* [Stored data]:
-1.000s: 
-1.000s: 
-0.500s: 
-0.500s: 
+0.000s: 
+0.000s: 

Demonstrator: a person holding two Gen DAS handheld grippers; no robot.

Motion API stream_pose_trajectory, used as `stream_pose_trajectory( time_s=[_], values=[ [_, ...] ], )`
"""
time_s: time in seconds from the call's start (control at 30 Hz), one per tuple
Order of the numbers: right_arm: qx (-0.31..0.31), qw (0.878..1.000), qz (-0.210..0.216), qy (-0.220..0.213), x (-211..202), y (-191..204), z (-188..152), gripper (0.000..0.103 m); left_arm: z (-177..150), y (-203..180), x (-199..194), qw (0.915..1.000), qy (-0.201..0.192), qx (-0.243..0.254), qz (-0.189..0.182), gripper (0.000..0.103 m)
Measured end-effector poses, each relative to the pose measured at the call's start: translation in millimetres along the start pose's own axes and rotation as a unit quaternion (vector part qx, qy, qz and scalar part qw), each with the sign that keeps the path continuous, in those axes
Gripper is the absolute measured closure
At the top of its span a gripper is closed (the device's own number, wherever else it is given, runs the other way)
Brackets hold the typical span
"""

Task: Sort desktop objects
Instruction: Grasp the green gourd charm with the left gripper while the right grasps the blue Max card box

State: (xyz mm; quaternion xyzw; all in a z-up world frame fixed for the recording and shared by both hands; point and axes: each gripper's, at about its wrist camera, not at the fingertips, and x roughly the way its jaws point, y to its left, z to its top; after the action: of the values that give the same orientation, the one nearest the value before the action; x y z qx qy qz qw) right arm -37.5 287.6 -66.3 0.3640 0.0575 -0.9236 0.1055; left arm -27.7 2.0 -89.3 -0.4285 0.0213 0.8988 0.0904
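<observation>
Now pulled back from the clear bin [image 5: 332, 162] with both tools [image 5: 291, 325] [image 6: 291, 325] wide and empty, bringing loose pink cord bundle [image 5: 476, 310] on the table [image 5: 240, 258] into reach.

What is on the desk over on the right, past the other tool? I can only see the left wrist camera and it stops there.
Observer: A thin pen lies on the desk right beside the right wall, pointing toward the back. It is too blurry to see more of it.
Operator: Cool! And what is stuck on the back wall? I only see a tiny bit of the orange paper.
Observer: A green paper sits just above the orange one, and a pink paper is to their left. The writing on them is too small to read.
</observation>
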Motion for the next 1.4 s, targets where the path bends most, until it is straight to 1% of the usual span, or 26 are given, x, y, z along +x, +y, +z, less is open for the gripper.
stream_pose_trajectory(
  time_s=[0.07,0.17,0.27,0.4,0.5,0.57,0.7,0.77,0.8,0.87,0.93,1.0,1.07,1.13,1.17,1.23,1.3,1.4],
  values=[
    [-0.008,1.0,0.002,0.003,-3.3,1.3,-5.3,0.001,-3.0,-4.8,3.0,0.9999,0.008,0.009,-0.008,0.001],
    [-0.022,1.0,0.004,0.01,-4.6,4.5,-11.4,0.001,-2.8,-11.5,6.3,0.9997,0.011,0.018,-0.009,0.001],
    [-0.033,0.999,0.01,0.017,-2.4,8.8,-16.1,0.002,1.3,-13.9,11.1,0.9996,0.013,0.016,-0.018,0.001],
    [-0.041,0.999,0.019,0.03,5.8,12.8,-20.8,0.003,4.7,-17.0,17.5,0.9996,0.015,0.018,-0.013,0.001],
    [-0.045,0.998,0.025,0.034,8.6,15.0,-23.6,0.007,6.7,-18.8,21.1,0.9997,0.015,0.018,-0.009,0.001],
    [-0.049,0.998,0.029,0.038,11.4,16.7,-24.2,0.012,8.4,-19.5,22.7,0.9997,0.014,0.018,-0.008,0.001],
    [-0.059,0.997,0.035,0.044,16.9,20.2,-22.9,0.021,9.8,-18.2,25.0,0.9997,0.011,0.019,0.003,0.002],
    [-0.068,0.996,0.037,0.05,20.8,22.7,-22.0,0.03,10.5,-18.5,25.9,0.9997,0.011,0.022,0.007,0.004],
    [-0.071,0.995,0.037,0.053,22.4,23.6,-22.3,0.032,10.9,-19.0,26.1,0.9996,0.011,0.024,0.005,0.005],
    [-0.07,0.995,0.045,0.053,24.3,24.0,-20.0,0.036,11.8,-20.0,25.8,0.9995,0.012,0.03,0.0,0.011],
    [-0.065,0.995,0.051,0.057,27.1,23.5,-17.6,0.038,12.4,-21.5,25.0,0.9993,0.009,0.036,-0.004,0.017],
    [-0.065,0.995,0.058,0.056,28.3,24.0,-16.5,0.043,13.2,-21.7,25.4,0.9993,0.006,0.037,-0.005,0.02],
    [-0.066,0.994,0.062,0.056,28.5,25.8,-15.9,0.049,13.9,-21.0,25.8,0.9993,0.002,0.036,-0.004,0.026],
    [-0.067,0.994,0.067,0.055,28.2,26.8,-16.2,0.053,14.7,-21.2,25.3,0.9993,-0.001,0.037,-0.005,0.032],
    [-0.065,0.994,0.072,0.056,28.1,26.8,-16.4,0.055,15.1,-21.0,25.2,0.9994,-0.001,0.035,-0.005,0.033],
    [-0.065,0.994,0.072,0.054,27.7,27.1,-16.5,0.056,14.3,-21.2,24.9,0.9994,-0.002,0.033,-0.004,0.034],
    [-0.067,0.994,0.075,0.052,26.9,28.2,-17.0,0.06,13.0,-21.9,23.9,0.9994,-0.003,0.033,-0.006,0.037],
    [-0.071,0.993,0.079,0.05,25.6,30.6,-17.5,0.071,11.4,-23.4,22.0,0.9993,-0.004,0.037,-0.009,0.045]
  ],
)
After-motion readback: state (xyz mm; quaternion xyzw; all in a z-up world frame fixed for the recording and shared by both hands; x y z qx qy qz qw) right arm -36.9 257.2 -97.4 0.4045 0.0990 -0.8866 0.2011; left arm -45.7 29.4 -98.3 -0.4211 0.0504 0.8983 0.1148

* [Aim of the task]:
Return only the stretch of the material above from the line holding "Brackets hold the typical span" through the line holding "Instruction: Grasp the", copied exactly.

* [Answer space]:
Brackets hold the typical span
"""

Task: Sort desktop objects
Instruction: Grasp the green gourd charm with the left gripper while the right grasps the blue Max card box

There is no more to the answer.